RECORDED DATA:
↓
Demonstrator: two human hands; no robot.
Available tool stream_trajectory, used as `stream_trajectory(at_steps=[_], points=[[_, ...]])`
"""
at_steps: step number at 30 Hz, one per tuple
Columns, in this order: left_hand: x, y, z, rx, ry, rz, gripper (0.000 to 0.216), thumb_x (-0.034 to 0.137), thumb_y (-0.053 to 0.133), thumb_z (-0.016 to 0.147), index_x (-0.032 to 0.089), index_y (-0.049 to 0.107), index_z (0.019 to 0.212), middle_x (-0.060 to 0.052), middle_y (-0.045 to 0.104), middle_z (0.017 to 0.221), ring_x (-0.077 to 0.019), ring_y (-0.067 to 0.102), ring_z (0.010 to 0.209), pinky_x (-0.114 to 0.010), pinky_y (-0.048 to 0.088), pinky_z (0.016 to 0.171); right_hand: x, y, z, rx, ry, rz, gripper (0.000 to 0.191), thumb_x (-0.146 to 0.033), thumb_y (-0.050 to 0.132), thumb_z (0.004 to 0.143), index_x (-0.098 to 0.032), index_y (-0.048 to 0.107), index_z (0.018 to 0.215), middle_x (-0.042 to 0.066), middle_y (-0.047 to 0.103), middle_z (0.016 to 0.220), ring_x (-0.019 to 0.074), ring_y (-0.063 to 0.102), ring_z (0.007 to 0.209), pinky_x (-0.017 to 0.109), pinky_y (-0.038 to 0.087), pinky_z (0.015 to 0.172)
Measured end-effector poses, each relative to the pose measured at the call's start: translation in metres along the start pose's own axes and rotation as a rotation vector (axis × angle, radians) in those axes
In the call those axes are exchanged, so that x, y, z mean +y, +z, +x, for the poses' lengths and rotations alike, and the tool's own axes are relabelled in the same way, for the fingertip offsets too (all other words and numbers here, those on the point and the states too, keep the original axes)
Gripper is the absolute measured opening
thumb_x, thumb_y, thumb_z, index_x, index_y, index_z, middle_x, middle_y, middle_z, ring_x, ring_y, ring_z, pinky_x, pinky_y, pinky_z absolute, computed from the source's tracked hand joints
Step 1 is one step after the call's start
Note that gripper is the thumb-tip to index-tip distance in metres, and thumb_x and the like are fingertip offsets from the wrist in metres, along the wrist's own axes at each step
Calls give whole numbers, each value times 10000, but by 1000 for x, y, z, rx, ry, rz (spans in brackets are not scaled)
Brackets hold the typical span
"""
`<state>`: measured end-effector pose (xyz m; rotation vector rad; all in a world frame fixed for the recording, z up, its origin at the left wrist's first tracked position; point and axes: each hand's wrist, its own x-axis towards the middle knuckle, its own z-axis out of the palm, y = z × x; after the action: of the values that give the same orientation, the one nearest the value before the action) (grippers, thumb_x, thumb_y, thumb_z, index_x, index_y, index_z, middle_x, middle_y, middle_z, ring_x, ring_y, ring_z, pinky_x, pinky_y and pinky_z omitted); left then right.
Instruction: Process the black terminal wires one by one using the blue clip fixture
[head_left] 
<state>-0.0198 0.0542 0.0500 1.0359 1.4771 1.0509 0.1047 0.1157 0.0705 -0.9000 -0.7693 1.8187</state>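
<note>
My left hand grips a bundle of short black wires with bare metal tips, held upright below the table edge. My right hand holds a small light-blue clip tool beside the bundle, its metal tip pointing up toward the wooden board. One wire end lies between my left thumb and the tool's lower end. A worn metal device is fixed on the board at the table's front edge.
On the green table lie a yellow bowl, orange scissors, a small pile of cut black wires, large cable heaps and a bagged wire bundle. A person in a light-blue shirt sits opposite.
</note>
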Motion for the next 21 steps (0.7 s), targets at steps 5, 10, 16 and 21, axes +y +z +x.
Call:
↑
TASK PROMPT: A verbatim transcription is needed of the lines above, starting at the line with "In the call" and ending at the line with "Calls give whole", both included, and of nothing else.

ANSWER BELOW:
In the call those axes are exchanged, so that x, y, z mean +y, +z, +x, for the poses' lengths and rotations alike, and the tool's own axes are relabelled in the same way, for the fingertip offsets too (all other words and numbers here, those on the point and the states too, keep the original axes)
Gripper is the absolute measured opening
thumb_x, thumb_y, thumb_z, index_x, index_y, index_z, middle_x, middle_y, middle_z, ring_x, ring_y, ring_z, pinky_x, pinky_y, pinky_z absolute, computed from the source's tracked hand joints
Step 1 is one step after the call's start
Note that gripper is the thumb-tip to index-tip distance in metres, and thumb_x and the like are fingertip offsets from the wrist in metres, along the wrist's own axes at each step
Calls give whole numbers, each value times 10000, but by 1000 for x, y, z, rx, ry, rz (spans in brackets are not scaled)

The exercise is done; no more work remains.